- [Stored data]:

▼

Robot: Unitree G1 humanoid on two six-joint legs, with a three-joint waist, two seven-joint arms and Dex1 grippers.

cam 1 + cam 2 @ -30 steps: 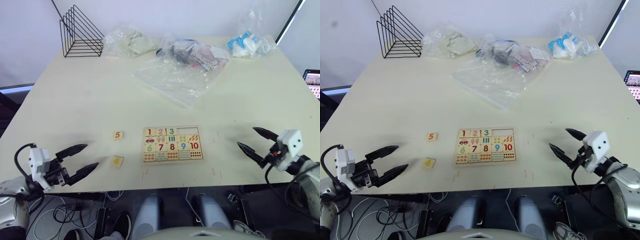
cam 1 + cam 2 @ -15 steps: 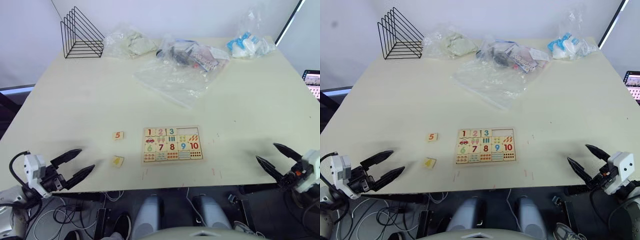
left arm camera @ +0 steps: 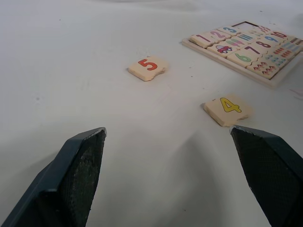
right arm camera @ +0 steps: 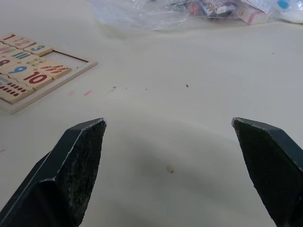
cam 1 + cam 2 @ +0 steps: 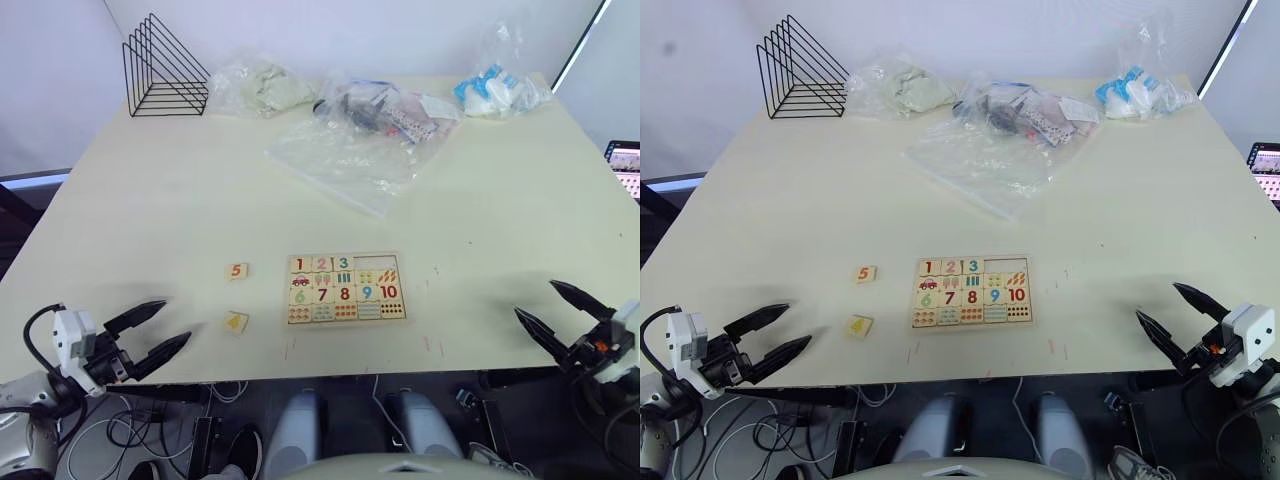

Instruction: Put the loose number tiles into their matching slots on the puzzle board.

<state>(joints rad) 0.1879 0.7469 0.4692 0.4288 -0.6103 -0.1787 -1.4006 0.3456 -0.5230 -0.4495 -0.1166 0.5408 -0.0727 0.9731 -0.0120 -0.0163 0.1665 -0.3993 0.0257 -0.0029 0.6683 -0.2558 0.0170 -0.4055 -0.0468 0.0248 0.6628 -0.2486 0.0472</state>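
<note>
I see the puzzle board (image 5: 346, 288) lying flat near the table's (image 5: 150, 200) near edge, centred, its long axis running left to right and its numerals upright toward me. It is pale wood with coloured numerals 1, 2, 3 and 6 to 10 seated; two slots at the far right corner are vacant. The 5 tile (image 5: 236, 271), red numeral, lies left of the board, apart from it. The 4 tile (image 5: 235, 323), yellow numeral, lies nearer, slightly rotated. I read the left gripper (image 5: 155, 331) spread wide and empty at the near left edge, just left of the 4 tile. The right gripper (image 5: 560, 312) is likewise spread and empty at the near right edge, well apart from the board.
</note>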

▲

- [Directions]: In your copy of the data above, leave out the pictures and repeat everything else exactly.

- [Result of this task]:
Robot: Unitree G1 humanoid on two six-joint legs, with a three-joint waist, two seven-joint arms and Dex1 grippers.

cam 1 + cam 2 @ -30 steps: 
cam 1 + cam 2 @ -15 steps: 
left arm camera @ +0 steps: 
right arm camera @ +0 steps: 
cam 1 + cam 2 @ +0 steps: 

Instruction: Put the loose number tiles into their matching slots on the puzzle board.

<state>(joints rad) 0.1879 0.7469 0.4692 0.4288 -0.6103 -0.1787 -1.4006 0.3456 -0.5230 -0.4495 -0.1166 0.5408 -0.0727 0.9731 -0.0120 -0.0163 0.1665 -0.3993 0.0257 -0.0029 0.6683 -0.2558 0.0170 -0.4055 -0.0468 0.0248 0.6628 -0.2486 0.0472</state>
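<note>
I see the puzzle board (image 5: 346, 288) lying flat near the table's (image 5: 150, 200) near edge, centred, its long axis running left to right and its numerals upright toward me. It is pale wood with coloured numerals 1, 2, 3 and 6 to 10 seated; two slots at the far right corner are vacant. The 5 tile (image 5: 236, 271), red numeral, lies left of the board, apart from it. The 4 tile (image 5: 235, 323), yellow numeral, lies nearer, slightly rotated. I read the left gripper (image 5: 155, 331) spread wide and empty at the near left edge, just left of the 4 tile. The right gripper (image 5: 560, 312) is likewise spread and empty at the near right edge, well apart from the board.
</note>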

What appears above is the complete answer.